O criado mudo
O criado mudo
Certa vez eu li uma crônica em que o escritor Mario Prata descrevia o desabafo indiscreto de um criado mudo – aquele móvel que fica estacionado num canto de um cômodo qualquer. Na referida crônica, o autor citava um episódio de mudança residencial em que o criado abandonou seu “status mudo” e ao cair no processo de deslocamento, escandalosamente revelou as intimidades que habitava seu interior (itens pornográficos e lembranças particulares um tanto quanto constrangedora.
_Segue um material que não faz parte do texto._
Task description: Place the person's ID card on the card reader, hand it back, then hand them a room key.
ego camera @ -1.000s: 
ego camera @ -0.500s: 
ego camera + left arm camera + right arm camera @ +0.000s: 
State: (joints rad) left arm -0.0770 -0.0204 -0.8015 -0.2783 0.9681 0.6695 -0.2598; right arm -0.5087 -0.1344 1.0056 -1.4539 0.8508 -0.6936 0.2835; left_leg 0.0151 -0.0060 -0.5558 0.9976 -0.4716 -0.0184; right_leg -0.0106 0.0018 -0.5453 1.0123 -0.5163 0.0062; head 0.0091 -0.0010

Aparentemente, esta inofensiva peça detêm a função decorativa e/ou acumulativa. No meu caso a função acumulativa sempre foi adotada e a última gaveta se tornou o destino certo para esconder minha nostalgia e calar a dor sentimental que insiste em silenciosamente fazer um estrondo no meu peito. Todas as minhas lembranças fotográficas daqueles anos que passamos juntos foram endereçadas para aquele criado, antes mudo, agora desagradável e ensurdecedor.
Ontem ele resolveu abrir uma de suas bocas – logo a boca que me faz sofrer -, jogando na minha cara cenas de uma felicidade vencida. Descobri de forma trágica que sentimentos bons tem prazo de validade e que a lembrança que tanto aflige é um bumerangue que é lançado ao léu e quando menos se espera, volta com tamanha e assustadora intensidade. Lembrei das juras eternas que enfatizavam nosso relacionamento e não consegui encontrar o caminho que a nossa afinidade se perdeu. Cogitei a possibilidade de rasgar todas as fotos, queimar todas as cartas, destruir o maldito movelzinho, mas nossa história tem uma espécie de backup no meu cérebro que não permite (por mais que eu queira) realizar nenhum tipo de alteração ou remoção.
Já pensei em passar diante do seu portão feito um cachorro sem dono e aguardar seu modo clemente me ofertar aquele colo que, de tão quente, me fazia transpirar em noites fria de inverno. Também cogitei inúmeras vezes a possibilidade de passar diante de você trajando todas as peças do meu orgulho, omitindo minha genuína tristeza e esbanjando um falso estado de superação. No entanto tenho absoluta certeza das dores que irei sentir ao reprisar cenas de um passado, outrora mágico, hoje maligno e arrebatador.
Maldito criado mudo, abrigo das dores ocultas. Tentei transferir o conteúdo daquela última gaveta para um cofre secreto, trancá-lo com auxílio de um cadeado sem chaves e calar na base da opressão, memórias físicas de todo meu arquivo mental. No momento exato abriu-se a primeira gaveta revelando boleto do cartão de crédito, guia de arrecadação do IPVA e IPTU e aquela gigantesca conta telefônica prestes a atingir a data limite de pagamento. Neste instante percebi que não adianta ocultar os problemas (independente da sua intensidade, forma ou origem), mais cedo ou mais tarde eles vem à tona. Vou apenas administra-los e mostrar ao mundo que a força da superação é o combustível que impulsiona a vontade de estar vivo.
Acho que ainda gosto muito de você, mas quer saber?! Eu me amo!